Leukaemia is the most common chidlhood cancer and the risk of developing it between birth and age 15 is one in 1,900. Although much progress has been made in treatment, it still kills about a quarter of its victims. Thus if the child lives close to high-voltage lines or another powerful EMF source the risk of becoming ill could - if there is a link - grow to higher than than one in 1,000 and risks of death to more than one in 4,000.

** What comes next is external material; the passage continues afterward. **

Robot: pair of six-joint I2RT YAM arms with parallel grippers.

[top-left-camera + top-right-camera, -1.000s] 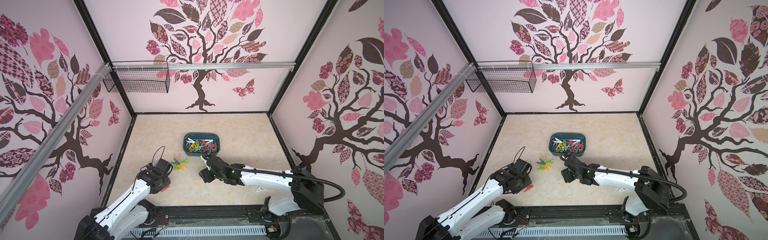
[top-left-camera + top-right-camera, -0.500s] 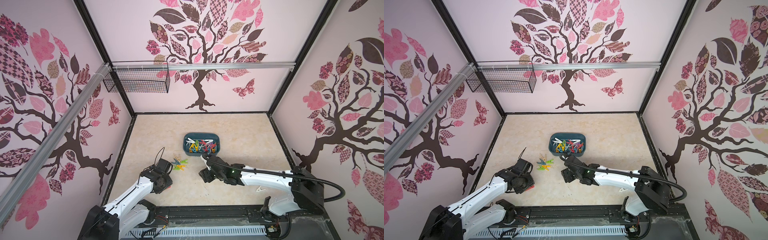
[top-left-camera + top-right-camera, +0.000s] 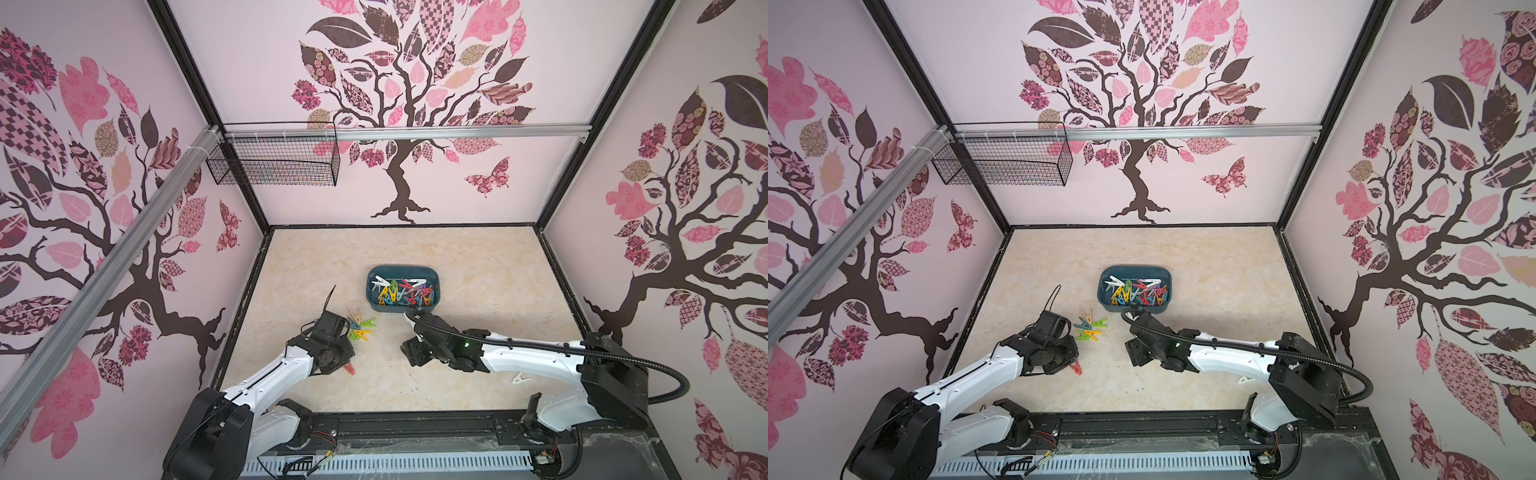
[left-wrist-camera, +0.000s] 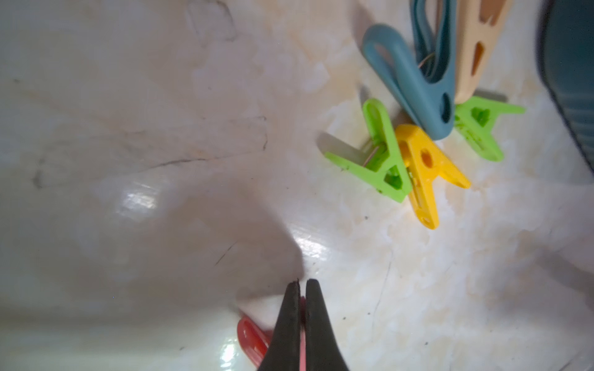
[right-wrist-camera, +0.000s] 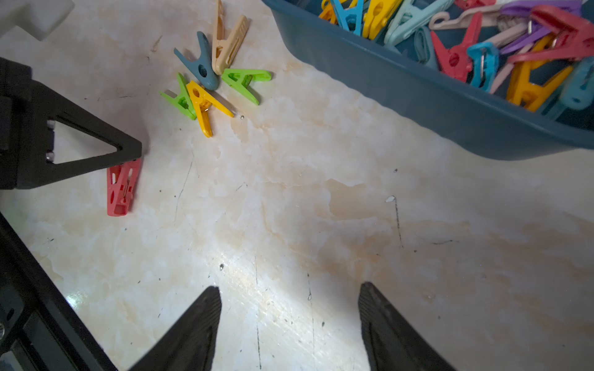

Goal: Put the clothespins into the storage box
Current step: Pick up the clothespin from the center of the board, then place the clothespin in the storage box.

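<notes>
Where the black front rail meets a glossy cream marble-patterned tabletop [image 3: 478,257], two white robot arms reach in. The left gripper [image 4: 302,286] is pressed together, pinching one red plastic clothespin [image 5: 121,189]; the right gripper [image 5: 289,292] hangs spread over bare tabletop. One white peg [image 3: 519,378] lies beside the right arm. Farther on, five loose pegs [image 5: 209,80] cluster: two green, one yellow, one slate-blue, one beige. Beyond sits one dark teal plastic storage box [image 3: 371,293] heaped with pegs. Three pink tree-decal walls enclose everything; one black wire-mesh basket [image 3: 274,166] hangs high at the back.
</notes>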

Are those unacceptable odds? Definitely, says Martin Day of lawyers Leigh, Day and Co, the only firm so far to represent alleged victims of EMFs. He points to a report from the Royal Society, which suggests that any involuntary risk of death or serious disability greater than one in 10,000 may be regarded as unacceptable. 'Most parents are less willing to take risks with their children's health and lives than with their own,' he says.
He acts for eight sets of parents who believe their children developed leukaemia or brain tumours because of EMFs and are seeking compensation from the power industry. Among them are Simon Studholme's mother and father from Radcliffe, north Manchester, who have obtained legal aid.
Simon, who died from leukaemia at the age of 13, lived next to an electricity sub-station and two buried high-voltage cables but, more significantly, he also slept with his head inches away from the household's electricity meter on the other side of the bedroom wall. He was exposed to an EMF about 15 times stronger than three milligauss - the level at which the childhood cancer risk might begin to increase, according to some epidemiological studies.
Mr Day argues that the regional electricity companies and the National Grid should at least warn all households exposed to high EMFs that there could be a risk. The industry says it is doing enough in tracking the research, responding to public inquiries and offering free surveys of the strength of electromagnetic fields inside homes.
The Government also says there is no need to do anything for now, apart from further research. Ministers say their expert advisers tell them there is no need for a policy of 'prudent avoidance', which would include measures such as forbidding the construction of houses and schools next to high- voltage lines.
Further studies may establish or disprove the link in a few years' time.
High hopes are being pinned on Britain's five-year childhood cancer study, which aims to look in detail at every one of the 1,000 cases expected each year. For each sick child, two healthy, matched 'control' children from the same locality and social background will also be studied; exposure to EMFs is one of the factors under investigation. We will have to wait three years or more for the results - about how long it will take Simon Studholme's case and others to come to trial in the High Court.
Meanwhile, the press coverage, the uncertainty and fear will continue. As a news story it has plenty to recommend it; the 'sinister' quality of EMFs which, like radiation, can never be seen, smelt or touched, the fact that the victims are children and the 'villains' large and powerful companies.
Professor Cartwright says that if EMFs do cause chilhood cancer, as some epidemiological studies suggest, then they are responsible for only about six extra cases in Britain each year. That will comfort every parent, apart from those living almost directly above or below high-voltage cables (any further than 50 metres away and the power lines make little difference to the earth's background electromagnetic field). For them, the options, all unenviable, are to move or cling on to the fact that the risk to their children is relatively small and the link, so far, unproven.